Everything in the listing should be copied exactly, save for the pictures.

— Given material —
+ + + + +

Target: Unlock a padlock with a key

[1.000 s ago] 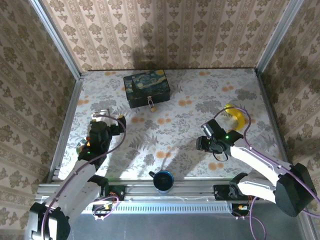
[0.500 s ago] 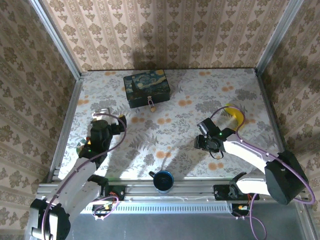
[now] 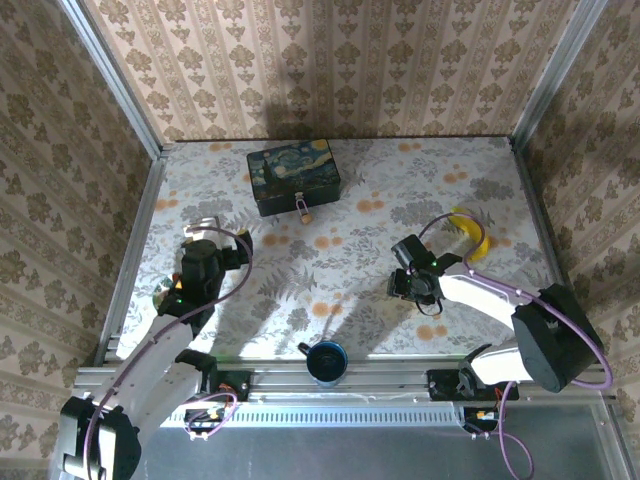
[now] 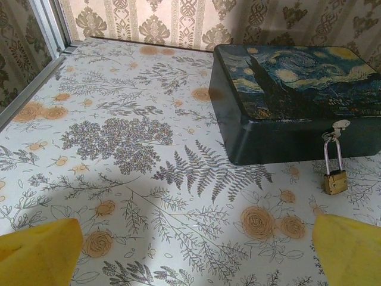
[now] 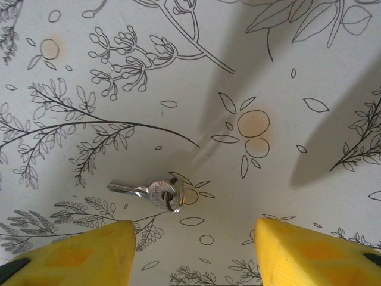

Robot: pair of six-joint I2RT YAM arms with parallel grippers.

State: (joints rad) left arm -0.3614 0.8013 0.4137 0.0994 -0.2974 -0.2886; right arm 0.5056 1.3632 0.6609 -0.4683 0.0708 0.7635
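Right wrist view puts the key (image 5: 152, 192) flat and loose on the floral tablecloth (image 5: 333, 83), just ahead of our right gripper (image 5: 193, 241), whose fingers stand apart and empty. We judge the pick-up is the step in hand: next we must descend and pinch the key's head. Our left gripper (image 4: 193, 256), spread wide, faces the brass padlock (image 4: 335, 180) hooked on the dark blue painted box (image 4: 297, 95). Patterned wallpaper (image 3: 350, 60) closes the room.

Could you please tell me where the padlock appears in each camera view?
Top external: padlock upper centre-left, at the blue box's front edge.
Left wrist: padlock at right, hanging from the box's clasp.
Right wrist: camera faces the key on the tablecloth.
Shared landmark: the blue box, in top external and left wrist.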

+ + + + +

— Solution to this problem —
Target: Unlock a padlock with a key

[1.000 s ago] 
[0.500 s ago] 
[now] 
[now] 
[now] 

Robot: pair of six-joint I2RT YAM arms with parallel grippers.

State: (joints rad) left arm -0.3614 0.8013 0.4137 0.0994 -0.2974 -0.2886; right arm 0.5056 1.3632 0.6609 -0.4683 0.0708 0.7635
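Right wrist view puts the key (image 5: 152, 192) flat and loose on the floral tablecloth (image 5: 333, 83), just ahead of our right gripper (image 5: 193, 241), whose fingers stand apart and empty. We judge the pick-up is the step in hand: next we must descend and pinch the key's head. Our left gripper (image 4: 193, 256), spread wide, faces the brass padlock (image 4: 335, 180) hooked on the dark blue painted box (image 4: 297, 95). Patterned wallpaper (image 3: 350, 60) closes the room.

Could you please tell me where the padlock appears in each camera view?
Top external: padlock upper centre-left, at the blue box's front edge.
Left wrist: padlock at right, hanging from the box's clasp.
Right wrist: camera faces the key on the tablecloth.
Shared landmark: the blue box, in top external and left wrist.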

The exercise concludes with this answer.